Filter the data below for the string "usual" and copy each matching line.

[Information provided Boundary: Start]

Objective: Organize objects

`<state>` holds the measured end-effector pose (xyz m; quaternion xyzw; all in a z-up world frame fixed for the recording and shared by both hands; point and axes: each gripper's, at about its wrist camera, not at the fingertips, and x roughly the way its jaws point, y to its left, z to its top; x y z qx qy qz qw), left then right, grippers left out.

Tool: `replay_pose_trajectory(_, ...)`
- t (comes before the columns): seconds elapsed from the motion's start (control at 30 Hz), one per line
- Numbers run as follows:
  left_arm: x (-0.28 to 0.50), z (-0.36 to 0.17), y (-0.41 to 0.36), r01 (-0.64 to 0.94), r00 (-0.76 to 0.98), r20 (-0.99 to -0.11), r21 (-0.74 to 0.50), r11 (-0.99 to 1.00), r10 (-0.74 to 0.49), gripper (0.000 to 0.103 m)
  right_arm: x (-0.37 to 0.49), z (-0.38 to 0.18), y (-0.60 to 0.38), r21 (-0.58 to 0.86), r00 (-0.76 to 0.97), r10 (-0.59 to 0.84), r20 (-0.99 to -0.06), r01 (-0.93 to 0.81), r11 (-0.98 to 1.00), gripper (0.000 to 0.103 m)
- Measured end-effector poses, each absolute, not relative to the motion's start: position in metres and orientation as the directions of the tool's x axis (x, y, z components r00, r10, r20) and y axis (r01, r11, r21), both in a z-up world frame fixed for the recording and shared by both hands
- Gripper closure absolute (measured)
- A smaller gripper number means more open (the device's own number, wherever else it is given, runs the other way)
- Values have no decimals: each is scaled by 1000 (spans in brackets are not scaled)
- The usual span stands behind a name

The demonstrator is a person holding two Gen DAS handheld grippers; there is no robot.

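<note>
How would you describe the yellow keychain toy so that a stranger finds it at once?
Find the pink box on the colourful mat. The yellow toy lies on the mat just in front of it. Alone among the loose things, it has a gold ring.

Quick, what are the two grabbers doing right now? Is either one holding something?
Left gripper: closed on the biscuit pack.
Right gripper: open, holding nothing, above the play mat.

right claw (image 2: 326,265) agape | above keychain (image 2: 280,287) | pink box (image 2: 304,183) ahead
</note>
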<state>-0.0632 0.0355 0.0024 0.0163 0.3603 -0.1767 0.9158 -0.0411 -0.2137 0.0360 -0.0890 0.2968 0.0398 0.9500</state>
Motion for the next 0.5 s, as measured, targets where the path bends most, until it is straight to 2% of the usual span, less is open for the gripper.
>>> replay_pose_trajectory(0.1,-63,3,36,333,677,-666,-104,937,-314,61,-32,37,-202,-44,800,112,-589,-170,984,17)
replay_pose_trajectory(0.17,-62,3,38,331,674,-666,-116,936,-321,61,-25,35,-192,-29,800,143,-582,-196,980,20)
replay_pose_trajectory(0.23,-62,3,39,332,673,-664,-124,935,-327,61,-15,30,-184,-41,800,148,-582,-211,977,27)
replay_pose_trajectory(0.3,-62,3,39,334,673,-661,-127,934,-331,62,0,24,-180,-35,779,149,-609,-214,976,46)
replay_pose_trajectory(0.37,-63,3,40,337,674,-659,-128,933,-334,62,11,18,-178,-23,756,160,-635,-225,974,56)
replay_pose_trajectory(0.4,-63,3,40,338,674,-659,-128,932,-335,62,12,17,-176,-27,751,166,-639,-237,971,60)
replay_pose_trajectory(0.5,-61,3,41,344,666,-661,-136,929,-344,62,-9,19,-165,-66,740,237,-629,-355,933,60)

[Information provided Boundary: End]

### Solution to this problem
- The usual span stands behind a name
Motion for the next 0.5 s, as measured, targets where the path bends most, until it is straight to 2% of the usual span, less is open for the gripper.

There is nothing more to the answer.